• [HOW TO COMPLETE THIS TASK]:
Leave the images out and repeat the data exactly as given.

=-=-=-=-=

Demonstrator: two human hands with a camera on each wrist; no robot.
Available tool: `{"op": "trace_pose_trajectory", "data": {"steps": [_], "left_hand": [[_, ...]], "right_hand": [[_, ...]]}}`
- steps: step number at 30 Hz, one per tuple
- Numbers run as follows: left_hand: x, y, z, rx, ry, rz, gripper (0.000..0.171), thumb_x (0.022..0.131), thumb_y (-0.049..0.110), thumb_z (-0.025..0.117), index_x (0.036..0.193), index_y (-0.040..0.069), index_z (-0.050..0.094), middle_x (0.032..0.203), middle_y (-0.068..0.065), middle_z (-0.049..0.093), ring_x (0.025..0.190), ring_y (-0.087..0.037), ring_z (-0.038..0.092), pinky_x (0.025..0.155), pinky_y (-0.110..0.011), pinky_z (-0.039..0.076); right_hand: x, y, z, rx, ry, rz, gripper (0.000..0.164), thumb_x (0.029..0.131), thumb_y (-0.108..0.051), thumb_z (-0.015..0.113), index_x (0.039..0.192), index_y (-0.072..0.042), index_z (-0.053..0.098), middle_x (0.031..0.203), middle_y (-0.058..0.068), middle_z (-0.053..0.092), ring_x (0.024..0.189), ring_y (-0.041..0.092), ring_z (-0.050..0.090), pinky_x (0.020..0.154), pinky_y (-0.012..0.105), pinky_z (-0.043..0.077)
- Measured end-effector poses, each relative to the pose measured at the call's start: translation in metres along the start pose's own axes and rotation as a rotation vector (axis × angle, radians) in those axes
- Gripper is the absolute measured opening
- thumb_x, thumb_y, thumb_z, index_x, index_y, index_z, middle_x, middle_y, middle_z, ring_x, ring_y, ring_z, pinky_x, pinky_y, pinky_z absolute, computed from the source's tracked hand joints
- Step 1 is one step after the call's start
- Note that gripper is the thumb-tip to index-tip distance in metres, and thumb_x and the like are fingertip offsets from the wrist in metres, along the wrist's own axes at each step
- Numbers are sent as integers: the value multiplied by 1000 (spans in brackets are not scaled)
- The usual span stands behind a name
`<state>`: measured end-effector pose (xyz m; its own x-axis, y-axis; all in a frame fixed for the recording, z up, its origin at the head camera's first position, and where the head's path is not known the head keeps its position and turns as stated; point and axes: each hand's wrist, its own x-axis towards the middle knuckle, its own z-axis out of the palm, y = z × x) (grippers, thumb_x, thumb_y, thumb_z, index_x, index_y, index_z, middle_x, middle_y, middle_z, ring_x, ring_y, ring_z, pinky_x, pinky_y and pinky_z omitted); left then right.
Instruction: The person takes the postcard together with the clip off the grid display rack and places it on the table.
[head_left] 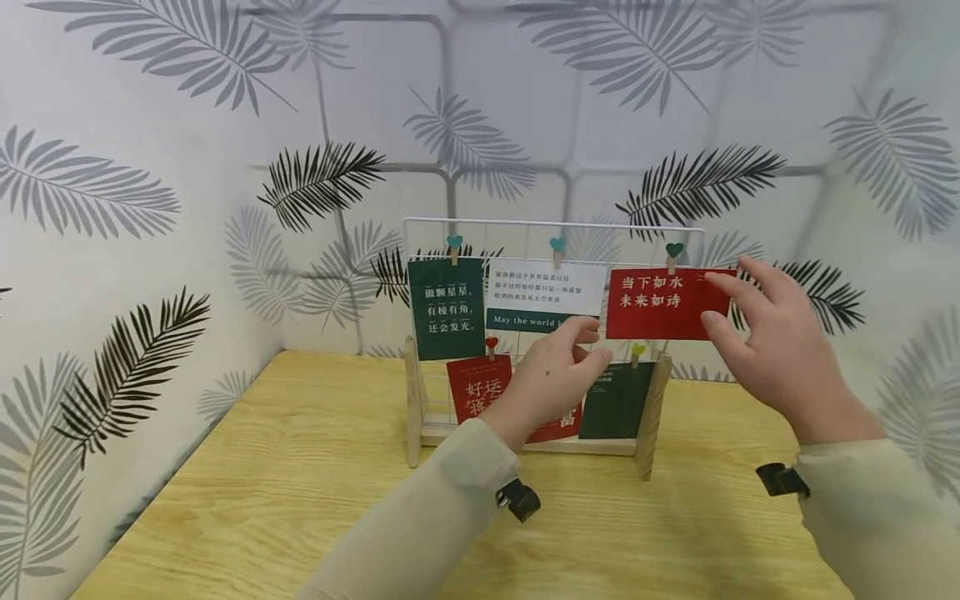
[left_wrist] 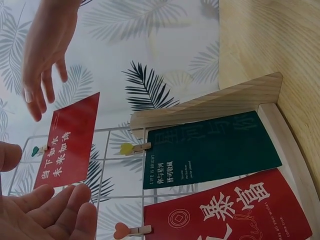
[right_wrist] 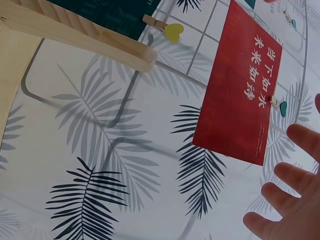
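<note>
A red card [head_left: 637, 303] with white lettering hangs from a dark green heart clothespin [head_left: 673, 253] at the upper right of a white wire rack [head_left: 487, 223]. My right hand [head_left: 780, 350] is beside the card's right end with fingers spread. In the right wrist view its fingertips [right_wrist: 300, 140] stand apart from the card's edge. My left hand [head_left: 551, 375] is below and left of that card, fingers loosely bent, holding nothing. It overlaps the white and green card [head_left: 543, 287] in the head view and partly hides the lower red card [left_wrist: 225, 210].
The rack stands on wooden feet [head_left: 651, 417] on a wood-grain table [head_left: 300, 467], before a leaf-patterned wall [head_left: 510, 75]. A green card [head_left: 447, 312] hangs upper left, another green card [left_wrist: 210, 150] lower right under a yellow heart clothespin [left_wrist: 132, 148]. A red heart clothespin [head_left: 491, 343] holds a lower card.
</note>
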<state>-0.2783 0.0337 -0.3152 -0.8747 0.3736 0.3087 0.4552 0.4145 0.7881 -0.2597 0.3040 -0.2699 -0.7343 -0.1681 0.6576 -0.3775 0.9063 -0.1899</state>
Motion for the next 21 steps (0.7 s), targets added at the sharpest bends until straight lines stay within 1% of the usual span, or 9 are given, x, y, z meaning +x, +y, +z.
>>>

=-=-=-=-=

• [REPLY TO THE EXERCISE]:
Demonstrator: two human hands with a camera on each wrist; no robot.
Available tool: `{"op": "trace_pose_trajectory", "data": {"steps": [_], "left_hand": [[_, ...]], "right_hand": [[_, ...]]}}`
- steps: step number at 30 Hz, one per tuple
- Numbers run as follows: left_hand: x, y, z, rx, ry, rz, gripper (0.000..0.171), thumb_x (0.022..0.131), thumb_y (-0.049..0.110), thumb_z (-0.025..0.117), index_x (0.036..0.193), index_y (-0.040..0.069), index_z (-0.050..0.094), middle_x (0.032..0.203), middle_y (-0.068..0.065), middle_z (-0.049..0.093), ring_x (0.025..0.190), ring_y (-0.087..0.037), ring_z (-0.038..0.092), pinky_x (0.025..0.155), pinky_y (-0.110..0.011), pinky_z (-0.039..0.076); right_hand: x, y, z, rx, ry, rz, gripper (0.000..0.164), thumb_x (0.029..0.131), thumb_y (-0.108..0.051), thumb_z (-0.015..0.113), index_x (0.039..0.192), index_y (-0.072..0.042), index_z (-0.053..0.098), middle_x (0.031..0.203), middle_y (-0.058..0.068), middle_z (-0.053..0.092), ring_x (0.024..0.189), ring_y (-0.041..0.092), ring_z (-0.050..0.090), pinky_x (0.020..0.154), pinky_y (-0.012..0.105), pinky_z (-0.043..0.077)
- Measured end-effector poses, each relative to the pose measured at the call's start: translation in metres along the start pose's own axes and rotation as a rotation vector (axis × angle, radians) in those axes
- Gripper is the absolute measured opening
- thumb_x, thumb_y, thumb_z, index_x, index_y, index_z, middle_x, middle_y, middle_z, ring_x, ring_y, ring_z, pinky_x, pinky_y, pinky_z absolute, computed from the source's tracked hand joints
- Step 1 is one step after the call's start
- Note that gripper is the thumb-tip to index-tip distance in metres, and thumb_x and the like are fingertip offsets from the wrist in metres, along the wrist's own axes at each step
- Numbers are sent as integers: the value multiplied by 1000 (spans in brackets are not scaled)
- The usual span stands behind a name
`<state>`: measured end-effector pose (xyz m; its own x-axis, y-axis; all in a frame fixed for the recording, z up, its origin at the head camera's first position, and where the head's path is not known the head keeps its position and turns as stated; point and axes: each hand's wrist, its own x-axis towards the middle knuckle, its own z-axis out of the palm, y = z × x) (grippers, thumb_x, thumb_y, thumb_z, index_x, index_y, index_z, middle_x, middle_y, middle_z, ring_x, ring_y, ring_z, pinky_x, pinky_y and pinky_z omitted); left then right.
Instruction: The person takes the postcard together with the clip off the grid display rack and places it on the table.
[head_left] 
[left_wrist] 
[right_wrist] 
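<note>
A red card [head_left: 637, 303] with white lettering hangs from a dark green heart clothespin [head_left: 673, 253] at the upper right of a white wire rack [head_left: 487, 223]. My right hand [head_left: 780, 350] is beside the card's right end with fingers spread. In the right wrist view its fingertips [right_wrist: 300, 140] stand apart from the card's edge. My left hand [head_left: 551, 375] is below and left of that card, fingers loosely bent, holding nothing. It overlaps the white and green card [head_left: 543, 287] in the head view and partly hides the lower red card [left_wrist: 225, 210].
The rack stands on wooden feet [head_left: 651, 417] on a wood-grain table [head_left: 300, 467], before a leaf-patterned wall [head_left: 510, 75]. A green card [head_left: 447, 312] hangs upper left, another green card [left_wrist: 210, 150] lower right under a yellow heart clothespin [left_wrist: 132, 148]. A red heart clothespin [head_left: 491, 343] holds a lower card.
</note>
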<state>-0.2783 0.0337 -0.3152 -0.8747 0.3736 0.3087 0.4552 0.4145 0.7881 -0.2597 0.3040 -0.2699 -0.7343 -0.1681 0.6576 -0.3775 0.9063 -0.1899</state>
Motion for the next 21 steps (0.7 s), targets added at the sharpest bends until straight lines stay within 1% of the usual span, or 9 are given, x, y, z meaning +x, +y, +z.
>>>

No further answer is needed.